I had breakfast yesterday with Benoît Felten, a.k.a.@fiberguy. Benoît follows fiber-to-the home for Yankee Group and knows more about the subject than anyone I've met, including people implementing the services he writes about.
I asked him the question that's on the every geek's mind: do the Koreans (Japanese, australians, etc.) really have much faster Internet access than we do in the USA? The short answer is yes, but Benoît started with an anecdote about a group of French Telecom executives who visited Korea to find out the same thing. Before the French could ask the Koreans how they managed to provide fast access for a low price, the Koreans surprised the French by asking them how they managed to sell so many high-margin services on top of their network. The Koreans did, indeed, offer their residential subscribers a level of bandwidth that is the envy of the world, but they weren't happy about the commodity price they were getting for it. The Korean government prohibited the network operators from offering services (the "structural separation that has often been proposed in the US) with the result that they had to compete on bandwidth and price. The consumers won, but the network operators envied the ability of the French to sell more profitable services.

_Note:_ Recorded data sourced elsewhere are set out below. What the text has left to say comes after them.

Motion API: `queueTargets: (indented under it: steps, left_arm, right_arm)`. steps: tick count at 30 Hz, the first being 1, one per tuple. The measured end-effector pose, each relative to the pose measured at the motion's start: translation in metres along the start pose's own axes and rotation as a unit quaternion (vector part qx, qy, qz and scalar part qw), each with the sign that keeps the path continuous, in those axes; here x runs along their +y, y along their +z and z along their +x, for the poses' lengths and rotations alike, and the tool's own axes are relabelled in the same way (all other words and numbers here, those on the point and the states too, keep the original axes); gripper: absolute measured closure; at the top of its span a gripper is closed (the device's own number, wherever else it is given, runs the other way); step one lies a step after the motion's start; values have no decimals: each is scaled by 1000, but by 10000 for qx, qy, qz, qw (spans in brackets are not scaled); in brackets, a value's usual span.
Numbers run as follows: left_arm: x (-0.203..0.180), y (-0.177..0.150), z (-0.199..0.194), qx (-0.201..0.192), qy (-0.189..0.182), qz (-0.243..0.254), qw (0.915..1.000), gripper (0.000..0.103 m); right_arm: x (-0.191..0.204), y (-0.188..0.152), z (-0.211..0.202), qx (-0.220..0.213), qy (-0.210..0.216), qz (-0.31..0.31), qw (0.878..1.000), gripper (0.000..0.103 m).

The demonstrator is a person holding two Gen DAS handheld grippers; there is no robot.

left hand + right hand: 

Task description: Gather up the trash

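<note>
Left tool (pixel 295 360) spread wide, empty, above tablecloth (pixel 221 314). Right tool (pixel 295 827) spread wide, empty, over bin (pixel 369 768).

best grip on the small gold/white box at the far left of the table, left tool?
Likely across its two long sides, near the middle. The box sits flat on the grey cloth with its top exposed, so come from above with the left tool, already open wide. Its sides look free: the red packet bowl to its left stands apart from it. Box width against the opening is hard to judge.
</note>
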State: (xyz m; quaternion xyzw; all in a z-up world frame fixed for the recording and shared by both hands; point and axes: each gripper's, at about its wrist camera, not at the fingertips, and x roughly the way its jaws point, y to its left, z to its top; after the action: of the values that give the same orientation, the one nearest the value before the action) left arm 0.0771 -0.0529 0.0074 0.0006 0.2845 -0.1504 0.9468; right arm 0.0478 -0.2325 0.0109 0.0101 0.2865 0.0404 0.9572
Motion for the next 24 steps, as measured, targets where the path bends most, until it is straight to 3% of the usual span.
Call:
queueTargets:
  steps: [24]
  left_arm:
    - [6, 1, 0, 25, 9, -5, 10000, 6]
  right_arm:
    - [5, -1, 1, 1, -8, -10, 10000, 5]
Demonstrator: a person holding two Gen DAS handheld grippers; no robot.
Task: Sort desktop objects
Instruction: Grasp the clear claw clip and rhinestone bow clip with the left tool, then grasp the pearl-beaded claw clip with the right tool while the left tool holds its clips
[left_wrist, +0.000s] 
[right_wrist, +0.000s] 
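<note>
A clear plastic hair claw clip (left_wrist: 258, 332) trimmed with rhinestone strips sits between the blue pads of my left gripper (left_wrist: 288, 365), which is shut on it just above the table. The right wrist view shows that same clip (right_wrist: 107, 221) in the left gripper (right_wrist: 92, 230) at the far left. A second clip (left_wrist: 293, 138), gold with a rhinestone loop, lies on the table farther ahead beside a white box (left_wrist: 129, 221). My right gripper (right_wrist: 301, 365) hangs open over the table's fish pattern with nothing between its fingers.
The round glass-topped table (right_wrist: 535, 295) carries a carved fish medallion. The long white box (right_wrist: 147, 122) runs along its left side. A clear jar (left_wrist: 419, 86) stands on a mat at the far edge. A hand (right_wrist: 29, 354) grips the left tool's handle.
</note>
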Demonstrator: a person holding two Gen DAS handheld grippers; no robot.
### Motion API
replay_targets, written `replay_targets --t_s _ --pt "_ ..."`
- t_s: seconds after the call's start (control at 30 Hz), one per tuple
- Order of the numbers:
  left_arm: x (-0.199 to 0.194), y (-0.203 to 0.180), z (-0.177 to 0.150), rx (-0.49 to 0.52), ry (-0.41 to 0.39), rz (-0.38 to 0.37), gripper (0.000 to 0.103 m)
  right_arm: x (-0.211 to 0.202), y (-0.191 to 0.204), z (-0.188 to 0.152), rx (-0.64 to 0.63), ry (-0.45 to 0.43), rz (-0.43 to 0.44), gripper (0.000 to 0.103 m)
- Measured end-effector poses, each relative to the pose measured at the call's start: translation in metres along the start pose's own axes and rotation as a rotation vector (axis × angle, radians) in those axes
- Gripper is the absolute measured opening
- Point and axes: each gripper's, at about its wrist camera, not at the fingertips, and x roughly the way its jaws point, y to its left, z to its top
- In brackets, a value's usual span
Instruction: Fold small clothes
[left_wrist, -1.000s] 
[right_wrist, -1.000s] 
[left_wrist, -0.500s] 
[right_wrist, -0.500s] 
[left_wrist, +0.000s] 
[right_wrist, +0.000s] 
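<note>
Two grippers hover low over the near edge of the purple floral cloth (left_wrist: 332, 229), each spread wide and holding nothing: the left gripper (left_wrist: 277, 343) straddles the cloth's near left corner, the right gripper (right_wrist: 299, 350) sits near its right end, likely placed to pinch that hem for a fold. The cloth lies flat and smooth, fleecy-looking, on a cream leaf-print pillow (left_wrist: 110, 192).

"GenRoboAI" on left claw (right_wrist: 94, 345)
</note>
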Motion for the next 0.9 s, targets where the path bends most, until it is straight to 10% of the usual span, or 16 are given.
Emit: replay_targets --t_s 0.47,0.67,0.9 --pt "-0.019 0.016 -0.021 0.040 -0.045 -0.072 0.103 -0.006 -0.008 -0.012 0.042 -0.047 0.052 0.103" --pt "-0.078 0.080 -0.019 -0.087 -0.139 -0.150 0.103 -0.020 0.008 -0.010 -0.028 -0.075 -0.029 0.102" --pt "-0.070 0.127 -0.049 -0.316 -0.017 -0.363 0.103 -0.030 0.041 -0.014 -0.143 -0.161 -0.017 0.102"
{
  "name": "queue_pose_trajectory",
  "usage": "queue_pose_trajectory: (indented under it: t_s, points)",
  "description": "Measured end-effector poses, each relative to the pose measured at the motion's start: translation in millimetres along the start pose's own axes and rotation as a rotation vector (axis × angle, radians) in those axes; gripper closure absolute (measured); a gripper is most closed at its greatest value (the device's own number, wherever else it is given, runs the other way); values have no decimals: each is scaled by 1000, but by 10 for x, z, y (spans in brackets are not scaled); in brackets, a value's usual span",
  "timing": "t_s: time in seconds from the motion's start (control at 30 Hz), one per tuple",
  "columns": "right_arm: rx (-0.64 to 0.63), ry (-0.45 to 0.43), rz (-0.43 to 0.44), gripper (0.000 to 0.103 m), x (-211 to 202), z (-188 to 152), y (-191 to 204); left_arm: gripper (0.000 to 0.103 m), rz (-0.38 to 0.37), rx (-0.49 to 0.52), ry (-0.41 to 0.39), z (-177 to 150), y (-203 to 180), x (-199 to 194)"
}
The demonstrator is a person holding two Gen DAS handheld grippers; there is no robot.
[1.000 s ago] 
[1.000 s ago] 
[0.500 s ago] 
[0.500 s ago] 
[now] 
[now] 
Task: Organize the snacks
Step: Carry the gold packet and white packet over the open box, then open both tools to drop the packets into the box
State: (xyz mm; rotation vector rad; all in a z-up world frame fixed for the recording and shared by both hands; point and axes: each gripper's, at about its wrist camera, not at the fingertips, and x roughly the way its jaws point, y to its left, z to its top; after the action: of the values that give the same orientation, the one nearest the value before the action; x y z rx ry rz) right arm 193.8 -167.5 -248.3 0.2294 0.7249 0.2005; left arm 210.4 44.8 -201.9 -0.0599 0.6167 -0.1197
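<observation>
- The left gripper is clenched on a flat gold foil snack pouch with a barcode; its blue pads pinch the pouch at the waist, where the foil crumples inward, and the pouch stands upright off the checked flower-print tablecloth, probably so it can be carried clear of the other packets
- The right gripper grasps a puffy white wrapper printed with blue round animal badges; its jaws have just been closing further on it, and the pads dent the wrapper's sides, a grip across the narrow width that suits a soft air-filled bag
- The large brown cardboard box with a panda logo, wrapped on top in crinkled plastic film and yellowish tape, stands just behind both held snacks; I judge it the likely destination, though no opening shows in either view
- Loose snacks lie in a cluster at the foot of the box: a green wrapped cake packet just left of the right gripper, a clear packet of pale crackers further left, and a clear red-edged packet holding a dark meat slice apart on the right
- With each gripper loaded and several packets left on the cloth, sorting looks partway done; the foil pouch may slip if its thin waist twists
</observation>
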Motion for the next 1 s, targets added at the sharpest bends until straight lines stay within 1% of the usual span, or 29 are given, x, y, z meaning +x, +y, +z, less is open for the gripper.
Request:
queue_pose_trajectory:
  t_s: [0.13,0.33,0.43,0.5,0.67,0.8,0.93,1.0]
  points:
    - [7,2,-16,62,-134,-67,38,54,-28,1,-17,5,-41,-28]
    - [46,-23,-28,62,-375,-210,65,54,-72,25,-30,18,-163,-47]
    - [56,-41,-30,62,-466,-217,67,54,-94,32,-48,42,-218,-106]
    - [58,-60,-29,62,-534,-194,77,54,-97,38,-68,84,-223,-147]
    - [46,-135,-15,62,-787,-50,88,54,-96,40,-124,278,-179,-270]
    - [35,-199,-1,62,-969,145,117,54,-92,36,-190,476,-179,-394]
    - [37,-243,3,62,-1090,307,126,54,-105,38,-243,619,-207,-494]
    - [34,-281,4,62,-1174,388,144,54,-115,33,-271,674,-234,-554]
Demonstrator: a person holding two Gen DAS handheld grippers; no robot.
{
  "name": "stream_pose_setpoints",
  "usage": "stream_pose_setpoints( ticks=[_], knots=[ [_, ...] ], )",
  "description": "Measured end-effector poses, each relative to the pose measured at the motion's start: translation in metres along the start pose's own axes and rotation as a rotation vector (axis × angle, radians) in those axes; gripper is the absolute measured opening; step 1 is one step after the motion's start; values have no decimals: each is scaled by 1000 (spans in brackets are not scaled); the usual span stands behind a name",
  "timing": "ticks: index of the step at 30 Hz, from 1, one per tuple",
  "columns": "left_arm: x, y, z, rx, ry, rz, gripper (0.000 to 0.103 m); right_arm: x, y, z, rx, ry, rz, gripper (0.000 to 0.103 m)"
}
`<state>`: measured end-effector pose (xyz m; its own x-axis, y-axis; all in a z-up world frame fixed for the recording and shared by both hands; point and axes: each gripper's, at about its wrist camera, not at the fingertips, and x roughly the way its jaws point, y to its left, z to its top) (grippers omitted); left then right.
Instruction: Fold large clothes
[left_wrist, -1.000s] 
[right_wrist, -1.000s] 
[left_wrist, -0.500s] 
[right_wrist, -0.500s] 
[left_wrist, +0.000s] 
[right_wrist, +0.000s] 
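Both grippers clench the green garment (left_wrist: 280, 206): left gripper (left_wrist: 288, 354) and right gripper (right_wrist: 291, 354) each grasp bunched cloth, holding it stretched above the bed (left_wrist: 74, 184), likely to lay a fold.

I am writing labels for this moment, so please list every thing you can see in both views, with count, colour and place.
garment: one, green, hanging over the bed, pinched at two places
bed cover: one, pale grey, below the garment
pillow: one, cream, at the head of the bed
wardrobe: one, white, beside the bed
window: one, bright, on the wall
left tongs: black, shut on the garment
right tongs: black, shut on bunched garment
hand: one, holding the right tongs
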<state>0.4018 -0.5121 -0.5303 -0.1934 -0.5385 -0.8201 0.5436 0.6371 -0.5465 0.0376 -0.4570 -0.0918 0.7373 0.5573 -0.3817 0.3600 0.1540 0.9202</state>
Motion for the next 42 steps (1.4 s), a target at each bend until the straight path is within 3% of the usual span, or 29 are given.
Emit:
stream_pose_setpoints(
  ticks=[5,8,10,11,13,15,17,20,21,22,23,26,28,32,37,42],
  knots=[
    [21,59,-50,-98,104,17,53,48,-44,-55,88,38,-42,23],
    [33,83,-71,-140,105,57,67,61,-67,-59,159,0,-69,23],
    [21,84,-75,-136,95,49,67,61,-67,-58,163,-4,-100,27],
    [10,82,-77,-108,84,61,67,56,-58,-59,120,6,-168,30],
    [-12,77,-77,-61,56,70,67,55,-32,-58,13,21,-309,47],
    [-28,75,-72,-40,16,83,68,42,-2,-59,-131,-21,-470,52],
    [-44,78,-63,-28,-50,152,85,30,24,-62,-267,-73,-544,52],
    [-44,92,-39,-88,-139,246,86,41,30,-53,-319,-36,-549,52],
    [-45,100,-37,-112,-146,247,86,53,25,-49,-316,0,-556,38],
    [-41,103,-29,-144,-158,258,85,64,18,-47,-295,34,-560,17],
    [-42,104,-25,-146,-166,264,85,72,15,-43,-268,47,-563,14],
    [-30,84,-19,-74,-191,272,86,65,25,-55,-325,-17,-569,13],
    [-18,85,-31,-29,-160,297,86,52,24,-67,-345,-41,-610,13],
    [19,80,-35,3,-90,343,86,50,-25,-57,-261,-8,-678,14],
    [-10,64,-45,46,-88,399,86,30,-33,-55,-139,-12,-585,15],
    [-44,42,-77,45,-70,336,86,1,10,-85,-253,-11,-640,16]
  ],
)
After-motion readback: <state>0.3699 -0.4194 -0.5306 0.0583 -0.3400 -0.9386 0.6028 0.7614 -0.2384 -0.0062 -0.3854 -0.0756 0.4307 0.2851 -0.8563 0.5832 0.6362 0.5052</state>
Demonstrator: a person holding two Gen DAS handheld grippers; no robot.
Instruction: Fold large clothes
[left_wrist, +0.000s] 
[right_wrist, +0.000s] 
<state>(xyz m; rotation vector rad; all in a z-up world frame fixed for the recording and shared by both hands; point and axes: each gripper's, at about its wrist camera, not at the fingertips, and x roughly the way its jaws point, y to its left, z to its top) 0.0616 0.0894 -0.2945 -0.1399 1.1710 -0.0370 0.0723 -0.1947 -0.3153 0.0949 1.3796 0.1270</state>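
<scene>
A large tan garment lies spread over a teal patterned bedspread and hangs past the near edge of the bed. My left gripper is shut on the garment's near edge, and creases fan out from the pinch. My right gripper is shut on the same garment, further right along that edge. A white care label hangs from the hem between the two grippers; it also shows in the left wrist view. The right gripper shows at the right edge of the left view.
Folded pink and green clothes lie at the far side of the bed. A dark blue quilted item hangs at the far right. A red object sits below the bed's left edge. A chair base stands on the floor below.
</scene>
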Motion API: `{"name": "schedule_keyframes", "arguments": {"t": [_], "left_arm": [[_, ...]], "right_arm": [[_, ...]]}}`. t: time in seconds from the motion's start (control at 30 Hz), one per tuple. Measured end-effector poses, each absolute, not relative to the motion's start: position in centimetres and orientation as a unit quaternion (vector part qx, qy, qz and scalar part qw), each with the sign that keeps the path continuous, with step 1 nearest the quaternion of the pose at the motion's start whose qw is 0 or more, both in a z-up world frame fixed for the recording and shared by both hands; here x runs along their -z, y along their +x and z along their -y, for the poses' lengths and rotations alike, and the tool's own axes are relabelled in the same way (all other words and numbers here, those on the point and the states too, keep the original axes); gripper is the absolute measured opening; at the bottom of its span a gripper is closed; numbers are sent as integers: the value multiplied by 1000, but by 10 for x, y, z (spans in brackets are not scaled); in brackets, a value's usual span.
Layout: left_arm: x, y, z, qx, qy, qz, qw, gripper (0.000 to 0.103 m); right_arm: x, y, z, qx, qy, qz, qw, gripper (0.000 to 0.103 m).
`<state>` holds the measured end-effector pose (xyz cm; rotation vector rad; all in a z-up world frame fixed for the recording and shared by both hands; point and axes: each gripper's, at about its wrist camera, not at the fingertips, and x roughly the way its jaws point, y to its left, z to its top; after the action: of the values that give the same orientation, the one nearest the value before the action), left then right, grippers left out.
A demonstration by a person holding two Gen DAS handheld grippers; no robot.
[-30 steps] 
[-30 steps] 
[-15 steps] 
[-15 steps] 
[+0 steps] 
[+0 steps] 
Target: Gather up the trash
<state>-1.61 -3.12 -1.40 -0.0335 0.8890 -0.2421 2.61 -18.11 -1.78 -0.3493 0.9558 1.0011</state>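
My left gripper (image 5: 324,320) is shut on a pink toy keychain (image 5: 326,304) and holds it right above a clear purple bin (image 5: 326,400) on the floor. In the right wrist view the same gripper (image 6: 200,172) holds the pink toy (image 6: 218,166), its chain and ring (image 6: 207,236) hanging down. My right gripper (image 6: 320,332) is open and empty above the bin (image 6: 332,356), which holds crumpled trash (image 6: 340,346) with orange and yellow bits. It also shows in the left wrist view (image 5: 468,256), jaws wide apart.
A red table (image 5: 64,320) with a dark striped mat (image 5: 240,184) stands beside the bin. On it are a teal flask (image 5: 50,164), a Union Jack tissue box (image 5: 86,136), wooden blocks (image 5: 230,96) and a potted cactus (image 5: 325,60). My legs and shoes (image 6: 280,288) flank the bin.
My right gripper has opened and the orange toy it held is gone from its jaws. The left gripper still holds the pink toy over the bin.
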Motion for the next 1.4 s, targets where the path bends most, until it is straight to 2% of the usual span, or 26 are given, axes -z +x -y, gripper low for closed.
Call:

Of course it is perfectly possible to make money selling commodities (just ask Archer Daniels Midland or any oil company) but after a century of subsidies and government-enforced monopolies, the incumbent telephone companies have a mindset and cost structure that pushes them in the opposite direction, e.g. charging $0.20 to send a 140 character SMS, a profitable $178 per megabit. It doesn't need to be this way. There are companies such as Free in France that have very lean organizations and can make money on low-priced services.
Another problem is a mismatch of time horizons in building out a network. While telcos have traditionally planned on 50 year amortizations of their outside plant, they continue to put in copper instead of fiber, which will become obsolete very quickly as consumers come to expect higher bandwidth. Even fiber deployments such as Verizon FIOS suffer from such short-term planning. The reason Verizon can't offer gigabit connectivity such as is common in Asia is that the fiber from each home does not run all the way back to the central office but is connected to concentrators that feed around 30 homes and are, in turn, fed by 2.5 gigabit connections.
In the end it comes down to which of three visions a network operator subscribes to:
- kill net neutrality and go back to a walled garden of high-priced services
- resign themselves to being in a low-margin, commodity business
- become an aggregator of services from third parties
Given their core competency in lobbying, the incumbent operators are not likely to give up easily on option #1, especially when they have mountains of debt and large, unionized workforces, but if they put all their eggs in that basket they are likely to end up at path #2. Benoît argues strongly for the third option, which would give consumers the confidence to purchase through a trusted party. We'll have to wait and see if the telcos and cable companies have the vision and skill to take that path.